• WHAT TO DO: Whenever a line in the records below holds the string "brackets", copy it out.

• EXTRACTED RECORDS:
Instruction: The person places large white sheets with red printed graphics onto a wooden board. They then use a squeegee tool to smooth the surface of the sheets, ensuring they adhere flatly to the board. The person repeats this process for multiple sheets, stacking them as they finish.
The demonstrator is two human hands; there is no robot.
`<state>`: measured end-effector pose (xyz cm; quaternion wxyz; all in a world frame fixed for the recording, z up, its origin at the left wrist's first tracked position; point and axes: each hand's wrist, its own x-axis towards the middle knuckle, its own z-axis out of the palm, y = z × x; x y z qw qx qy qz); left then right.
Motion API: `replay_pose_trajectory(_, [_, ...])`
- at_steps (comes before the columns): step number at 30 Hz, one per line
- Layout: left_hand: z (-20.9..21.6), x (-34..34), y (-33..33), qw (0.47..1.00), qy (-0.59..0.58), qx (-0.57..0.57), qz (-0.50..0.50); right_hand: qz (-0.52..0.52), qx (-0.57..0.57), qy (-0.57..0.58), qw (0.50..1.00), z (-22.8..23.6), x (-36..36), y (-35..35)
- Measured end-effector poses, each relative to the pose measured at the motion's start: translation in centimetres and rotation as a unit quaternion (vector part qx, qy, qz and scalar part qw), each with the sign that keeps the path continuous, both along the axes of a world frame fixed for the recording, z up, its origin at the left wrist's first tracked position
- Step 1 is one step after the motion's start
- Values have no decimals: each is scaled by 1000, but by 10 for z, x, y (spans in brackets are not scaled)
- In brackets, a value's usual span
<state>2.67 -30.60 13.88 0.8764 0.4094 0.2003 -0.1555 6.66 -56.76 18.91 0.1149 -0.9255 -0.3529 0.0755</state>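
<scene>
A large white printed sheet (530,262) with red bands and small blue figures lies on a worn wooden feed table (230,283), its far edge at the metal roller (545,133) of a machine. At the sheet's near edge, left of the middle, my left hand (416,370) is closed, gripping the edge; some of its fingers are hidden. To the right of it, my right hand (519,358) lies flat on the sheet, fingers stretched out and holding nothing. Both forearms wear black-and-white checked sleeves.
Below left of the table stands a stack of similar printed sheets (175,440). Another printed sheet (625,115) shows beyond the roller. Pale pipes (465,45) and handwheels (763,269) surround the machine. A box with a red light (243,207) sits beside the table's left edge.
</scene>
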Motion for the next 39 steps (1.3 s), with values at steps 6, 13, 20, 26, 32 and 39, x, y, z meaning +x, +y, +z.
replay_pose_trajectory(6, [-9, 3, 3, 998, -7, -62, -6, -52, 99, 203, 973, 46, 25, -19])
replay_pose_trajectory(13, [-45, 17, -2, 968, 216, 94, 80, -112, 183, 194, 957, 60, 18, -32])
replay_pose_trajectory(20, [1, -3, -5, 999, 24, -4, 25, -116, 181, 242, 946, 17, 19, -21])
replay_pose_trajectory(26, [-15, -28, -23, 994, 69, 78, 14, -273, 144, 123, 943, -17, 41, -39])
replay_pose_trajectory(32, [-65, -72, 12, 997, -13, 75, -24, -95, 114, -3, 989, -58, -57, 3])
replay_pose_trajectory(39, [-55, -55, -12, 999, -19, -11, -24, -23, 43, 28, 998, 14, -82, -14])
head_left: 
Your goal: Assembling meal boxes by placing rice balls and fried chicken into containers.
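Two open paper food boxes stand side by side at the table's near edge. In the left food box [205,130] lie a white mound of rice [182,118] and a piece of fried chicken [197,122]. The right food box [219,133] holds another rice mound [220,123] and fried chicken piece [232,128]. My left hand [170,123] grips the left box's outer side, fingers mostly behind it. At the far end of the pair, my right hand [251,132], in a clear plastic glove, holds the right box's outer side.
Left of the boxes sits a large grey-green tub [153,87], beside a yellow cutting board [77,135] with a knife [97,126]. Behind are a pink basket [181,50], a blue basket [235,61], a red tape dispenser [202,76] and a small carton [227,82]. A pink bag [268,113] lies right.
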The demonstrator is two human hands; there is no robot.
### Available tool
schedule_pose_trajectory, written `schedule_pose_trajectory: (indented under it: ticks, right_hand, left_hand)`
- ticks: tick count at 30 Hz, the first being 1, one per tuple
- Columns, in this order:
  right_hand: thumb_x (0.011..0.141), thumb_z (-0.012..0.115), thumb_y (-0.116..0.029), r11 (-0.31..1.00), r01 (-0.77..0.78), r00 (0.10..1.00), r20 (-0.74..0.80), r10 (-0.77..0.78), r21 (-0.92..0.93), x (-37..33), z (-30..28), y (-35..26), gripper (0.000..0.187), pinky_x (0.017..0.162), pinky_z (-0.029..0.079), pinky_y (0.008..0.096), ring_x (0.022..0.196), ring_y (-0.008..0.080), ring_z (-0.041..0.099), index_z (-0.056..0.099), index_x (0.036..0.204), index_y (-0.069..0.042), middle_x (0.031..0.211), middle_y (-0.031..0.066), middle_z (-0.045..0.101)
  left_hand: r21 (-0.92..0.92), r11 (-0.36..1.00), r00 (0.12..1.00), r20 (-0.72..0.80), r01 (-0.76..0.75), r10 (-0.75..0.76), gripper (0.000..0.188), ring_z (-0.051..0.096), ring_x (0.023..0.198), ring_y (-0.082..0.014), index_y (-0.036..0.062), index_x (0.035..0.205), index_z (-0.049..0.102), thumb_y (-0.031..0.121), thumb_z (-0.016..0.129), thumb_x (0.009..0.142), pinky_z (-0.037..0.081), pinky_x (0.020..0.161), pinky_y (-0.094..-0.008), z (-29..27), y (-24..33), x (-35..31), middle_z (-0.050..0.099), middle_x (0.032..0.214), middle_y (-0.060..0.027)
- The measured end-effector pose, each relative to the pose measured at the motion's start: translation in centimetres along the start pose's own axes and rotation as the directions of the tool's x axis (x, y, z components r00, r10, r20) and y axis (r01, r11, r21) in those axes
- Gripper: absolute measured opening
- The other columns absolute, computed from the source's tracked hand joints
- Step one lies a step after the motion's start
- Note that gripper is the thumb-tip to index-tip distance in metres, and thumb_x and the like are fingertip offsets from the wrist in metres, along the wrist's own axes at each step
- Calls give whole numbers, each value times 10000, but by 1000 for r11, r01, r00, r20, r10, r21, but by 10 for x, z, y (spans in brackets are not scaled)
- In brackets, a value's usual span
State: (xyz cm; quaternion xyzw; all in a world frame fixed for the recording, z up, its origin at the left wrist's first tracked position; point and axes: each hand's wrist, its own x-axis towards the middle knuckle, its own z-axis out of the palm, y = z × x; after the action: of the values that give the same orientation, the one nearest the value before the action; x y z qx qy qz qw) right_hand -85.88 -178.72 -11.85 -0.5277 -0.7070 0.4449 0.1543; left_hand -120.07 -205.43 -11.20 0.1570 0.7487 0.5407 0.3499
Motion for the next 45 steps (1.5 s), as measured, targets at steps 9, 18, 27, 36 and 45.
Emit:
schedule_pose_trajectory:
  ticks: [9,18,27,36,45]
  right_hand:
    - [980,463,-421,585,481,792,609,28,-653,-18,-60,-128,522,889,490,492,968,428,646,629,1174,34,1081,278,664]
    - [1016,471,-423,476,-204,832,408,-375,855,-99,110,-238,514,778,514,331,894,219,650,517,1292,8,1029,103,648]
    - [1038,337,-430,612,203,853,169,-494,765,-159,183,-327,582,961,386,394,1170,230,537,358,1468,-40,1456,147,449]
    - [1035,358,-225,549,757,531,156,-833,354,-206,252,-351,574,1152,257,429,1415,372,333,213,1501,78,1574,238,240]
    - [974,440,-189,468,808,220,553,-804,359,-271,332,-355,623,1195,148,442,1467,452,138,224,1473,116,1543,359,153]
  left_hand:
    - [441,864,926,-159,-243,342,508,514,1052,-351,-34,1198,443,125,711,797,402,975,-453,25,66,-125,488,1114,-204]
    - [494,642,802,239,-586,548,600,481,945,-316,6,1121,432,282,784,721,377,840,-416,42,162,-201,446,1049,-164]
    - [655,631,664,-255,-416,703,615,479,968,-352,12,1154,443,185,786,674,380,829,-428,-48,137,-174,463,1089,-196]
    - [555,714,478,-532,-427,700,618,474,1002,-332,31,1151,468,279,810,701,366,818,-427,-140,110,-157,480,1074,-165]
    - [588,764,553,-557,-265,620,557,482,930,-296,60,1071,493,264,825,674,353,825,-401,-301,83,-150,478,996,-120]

• ANSWER SPACE:
- Values have no decimals: each is scaled by 1000, but by 10 for z, x, y (spans in brackets are not scaled)
- In brackets, a value's usual span
- Calls give whole numbers, each value times 10000, but by 1000 for r11, r01, r00, r20, r10, r21, but by 10 for x, z, y (spans in brackets are not scaled)
- In brackets, a value's usual span

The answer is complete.